§ **Task objective**:
All of the data below should come back exactly as written, minus its images.

§ **Stored data**:
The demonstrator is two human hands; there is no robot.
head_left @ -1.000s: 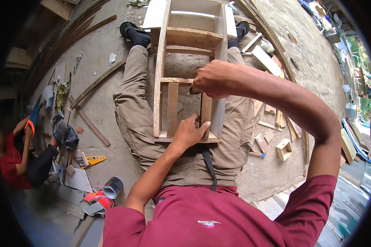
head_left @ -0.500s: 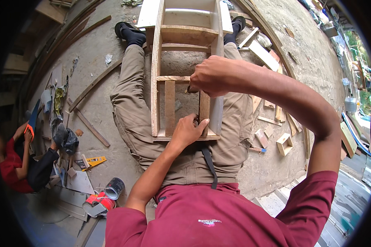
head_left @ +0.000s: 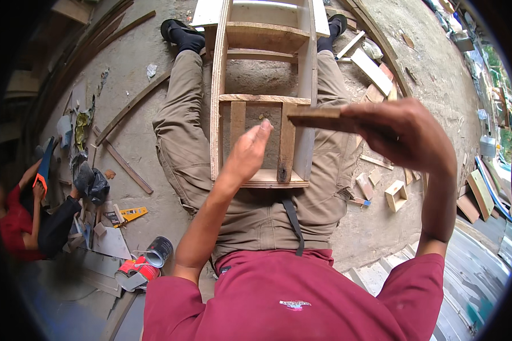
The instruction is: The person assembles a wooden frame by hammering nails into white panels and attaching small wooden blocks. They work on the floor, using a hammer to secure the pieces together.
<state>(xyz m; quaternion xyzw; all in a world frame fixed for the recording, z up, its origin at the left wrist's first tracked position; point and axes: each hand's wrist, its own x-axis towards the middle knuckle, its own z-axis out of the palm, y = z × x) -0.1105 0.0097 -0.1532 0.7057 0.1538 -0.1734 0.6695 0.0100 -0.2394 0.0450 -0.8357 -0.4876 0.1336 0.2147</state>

§ **Result of this exercise**:
The demonstrator is two human hands; there is no robot.
head_left @ -1.000s: 
head_left @ -0.500s: 
head_left @ +0.000s: 
The instruction is: The person assembles a wooden frame by hammering nails into white panels and attaching small wooden blocks. They work on the floor, using a hammer to secure the pieces together.
<state>(xyz m; quaternion xyzw; all in a world frame fixed for the recording, z up, its origin at the left wrist's first tracked position; point and axes: each hand's wrist, its own x-axis towards the middle knuckle, its own z-axis out of the palm, y = z × x) -0.1105 0.0097 -0.1532 0.7057 0.1538 -0.1734 0.6695 0.0100 -0.2394 0.0450 -0.8357 -0.4876 0.1336 0.2147</state>

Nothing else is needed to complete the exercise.